Task description: In the listing below, repeat exactly every line from the first through the line containing "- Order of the", with nothing else.

"""

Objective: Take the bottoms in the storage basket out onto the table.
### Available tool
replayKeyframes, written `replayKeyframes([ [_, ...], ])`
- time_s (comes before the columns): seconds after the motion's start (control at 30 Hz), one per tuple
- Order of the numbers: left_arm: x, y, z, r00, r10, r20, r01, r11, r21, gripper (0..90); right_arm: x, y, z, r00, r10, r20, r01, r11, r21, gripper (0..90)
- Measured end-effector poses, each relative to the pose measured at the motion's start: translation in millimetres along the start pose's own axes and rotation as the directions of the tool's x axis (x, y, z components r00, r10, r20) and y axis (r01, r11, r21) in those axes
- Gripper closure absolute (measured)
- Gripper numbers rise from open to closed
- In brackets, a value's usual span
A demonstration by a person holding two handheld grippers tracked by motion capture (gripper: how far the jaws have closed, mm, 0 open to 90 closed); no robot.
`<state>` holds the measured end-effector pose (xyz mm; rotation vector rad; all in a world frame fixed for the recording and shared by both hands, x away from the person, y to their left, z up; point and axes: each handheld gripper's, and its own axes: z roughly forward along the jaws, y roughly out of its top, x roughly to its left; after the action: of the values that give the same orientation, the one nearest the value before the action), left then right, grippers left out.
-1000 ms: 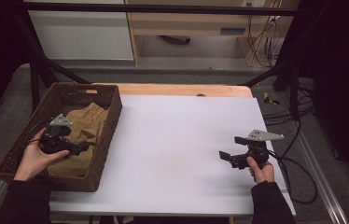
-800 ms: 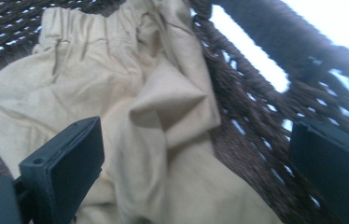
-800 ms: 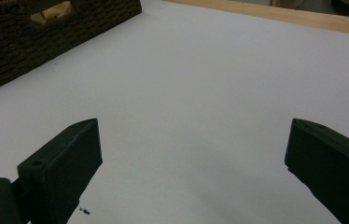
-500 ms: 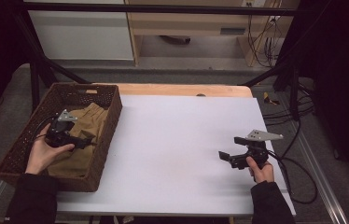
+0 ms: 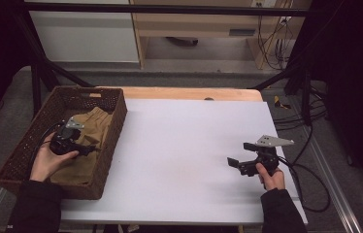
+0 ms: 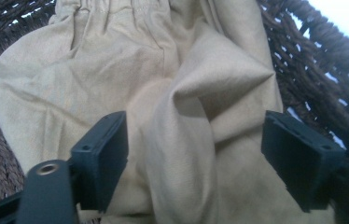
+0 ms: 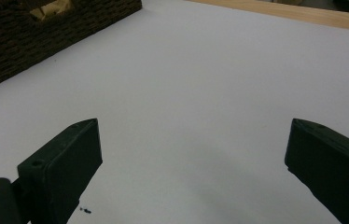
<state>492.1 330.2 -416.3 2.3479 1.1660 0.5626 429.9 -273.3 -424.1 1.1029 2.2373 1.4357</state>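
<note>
Left gripper view — tan cloth (image 6: 182, 126) fold between left gripper (image 6: 193, 154) jaws.

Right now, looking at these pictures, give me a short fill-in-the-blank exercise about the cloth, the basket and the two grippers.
1. The tan cloth lies inside the dark wicker ____.
2. A raised ____ of the cloth stands between the jaws of the left gripper, which have just been closing but do not yet press on it.
3. The right gripper is held over the ____ tabletop, jaws apart with nothing between them.

Missing words: basket; fold; white
</note>
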Motion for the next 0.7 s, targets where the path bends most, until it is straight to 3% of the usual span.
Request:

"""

Answer space:
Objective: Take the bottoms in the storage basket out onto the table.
### Available tool
replayKeyframes, written `replayKeyframes([ [_, ...], ])`
- time_s (comes before the columns): seconds after the motion's start (control at 30 Hz), one per tuple
- Order of the numbers: left_arm: x, y, z, r00, r10, r20, r01, r11, r21, gripper (0..90); right_arm: x, y, z, r00, r10, r20, r01, r11, r21, gripper (0..90)

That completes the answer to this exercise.